Data are presented as means ± SD for continuous variables or as median (IQR) and percentage for categorical variables unless otherwise indicated. Statistical significance was set at p < 0.05, and 95% CIs were reported when appropriate. The occurrence of clinical outcomes is reported as a percentage. Of the cases in which a clinical outcome of interest occurred within 3 years after FP-DES implantation, those with an occurrence in the first year and those with an occurrence in the second year were compared using the chi-squared goodness-of-fit test. The proportions of occlusive restenosis, thrombosis, and TLR to any restenosis were compared between those in whom restenosis occurred in the first year and those in whom restenosis occurred in the second year using the chi-squared test of independence. The presence of aneurysmal degeneration at 3 years was compared with that at 1 year using McNemar’s test. Missing data were addressed using multiple imputations by the chained equations method, where we generated 10 imputed datasets and combined them with the analytic results. All statistical analyses were performed using R Statistical Software, v4.1.1 (R Foundation for Statistical Computing, Vienna, Austria).

Results

The 1-year outcomes of the CAPSICUM study have been published previously.¹⁰ The baseline characteristics are shown in Table 1. Briefly, notable comorbidities included end-stage renal disease (n = 311, 28.4%) and chronic limb-threatening ischemia (n = 419, 34.8%). The average lesion length and reference vessel diameter were 18.6 ± 9.9 cm and 5.3 ± 0.9 mm, respectively. A history of revascularization, chronic total occlusion, bilateral calcification, and spot stenting was found in 200 (16.7%) 200, 640 (53.2%), 504 (41.9%), and 223 limbs (18.5%), respectively.

Table 1.

Baseline characteristics.

	Value
Patient characteristics n = 1097
Male sex	761 (69.4%)
Age, years, mean ± SD	75 ± 9
Diabetes mellitus	667 (60.8%)
Chronic kidney disease	726 (66.2%)
End-stage renal disease on dialysis	311 (28.4%)
Stroke	237 (21.6%)
Coronary artery disease	563 (51.3%)
Statin use	634 (57.8%)
Limb characteristics (n = 1204)
Chronic limb-threatening ischemia	419 (34.8%)
History of revascularization	200 (16.7%)
Reference vessel diameter, mm, mean ± SD	5.3 ± 0.9
Lesion length, cm, mean ± SD	18.6 ± 9.9
Chronic total occlusion	640 (53.2%)
Arterial calcification
None	390 (32.4%)
Unilateral wall calcification	310 (25.7%)
Bilateral wall calcification	504 (41.9%)
Popliteal involvement	284 (23.6%)
Spot stenting	223 (18.5%)
Intravascular ultrasound use	920 (76.4%)
Subintimal wire passage	90 (8.8%)

Data were missing for chronic limb-threatening ischemia in one limb (0.1%), history of endovascular therapy in four limbs (0.3%), reference vessel diameter in two limbs (0.2%), lesion length in three limbs (0.2%), spot stenting in one limb (0.1%), and subintimal wire passage in 178 limbs (14.8%).

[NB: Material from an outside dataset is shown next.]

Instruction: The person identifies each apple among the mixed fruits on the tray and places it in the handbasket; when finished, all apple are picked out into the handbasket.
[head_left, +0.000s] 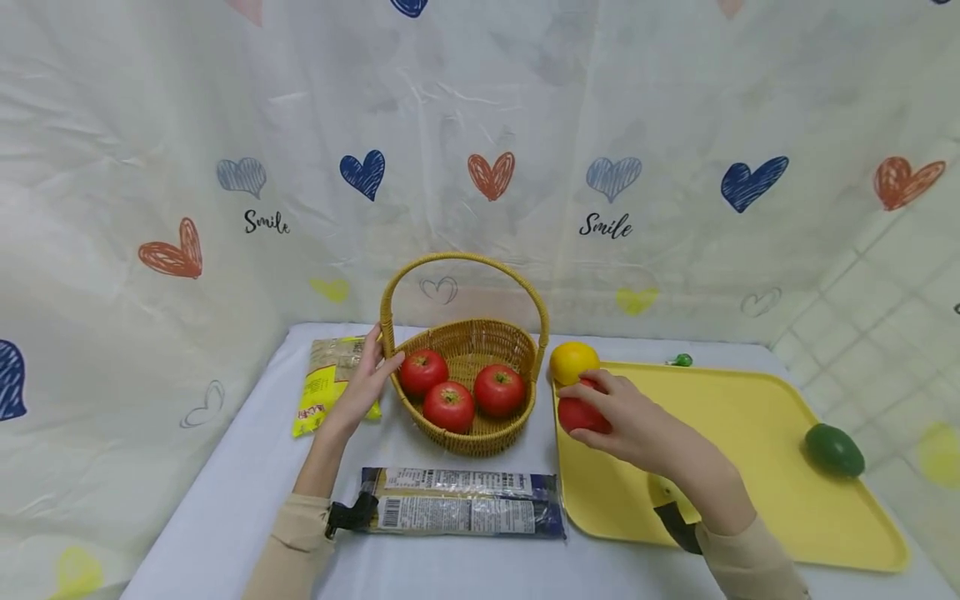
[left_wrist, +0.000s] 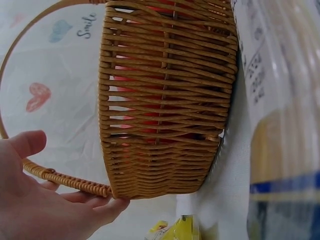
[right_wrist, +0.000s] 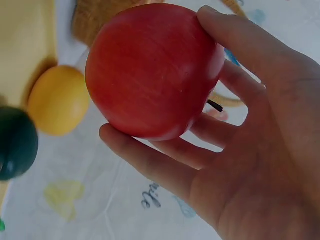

The 1-year results were published in JACC Cardiovasc Interv 2022; 15: 630–638.¹⁰

Data on 3-year restenosis and aneurysmal degeneration were available for 975 (81.0%) and 624 limbs (51.8%), respectively. As shown in Table 2, the 3-year cumulative incidence rate of restenosis was 27.3% [24.6–30.0%], indicating that the primary patency rate (i.e., freedom from restenosis) was 72.7% [70.0–75.4%]. The corresponding proportions of occlusive restenosis, stent thrombosis, and TLR were 16.1% [13.8–18.5%], 7.3% [5.8–8.9%], and 19.6% [15.3–24.0%], respectively. The annual occurrence of restenosis significantly decreased over the years (12.0% [10.1–13.9%] in the first year, 9.5% [7.5–11.4%] in the second year, and 5.8% [4.4–7.2%] in the third year; p < 0.001) (Figure 1). So was that of occlusive restenosis (7.9% [6.1–9.7%] at the first year, 5.5% [4.0–7.0%] at the second year, and 2.7% [1.6–3.8%] at the third year; p < 0.001) and stent thrombosis (3.4% [2.4–4.4%] at the first year, 2.6% [1.6–3.6%] at the second year, and 1.4% [0.7–2.0%] at the third year; p < 0.001) (Table 2). The proportions of occlusive restenosis and stent thrombosis to the overall restenosis are shown in Figure 3. The annual occurrence of TLR did not significantly differ between the years (7.7% [6.1–9.4%] in the first year, 5.8% [4.3–7.4%] in the second year, and 6.1% [2.7–9.5%] in the third year; p = 0.15) (Table 2).

Table 2.

Occurrence of adverse stent outcomes over 3 years.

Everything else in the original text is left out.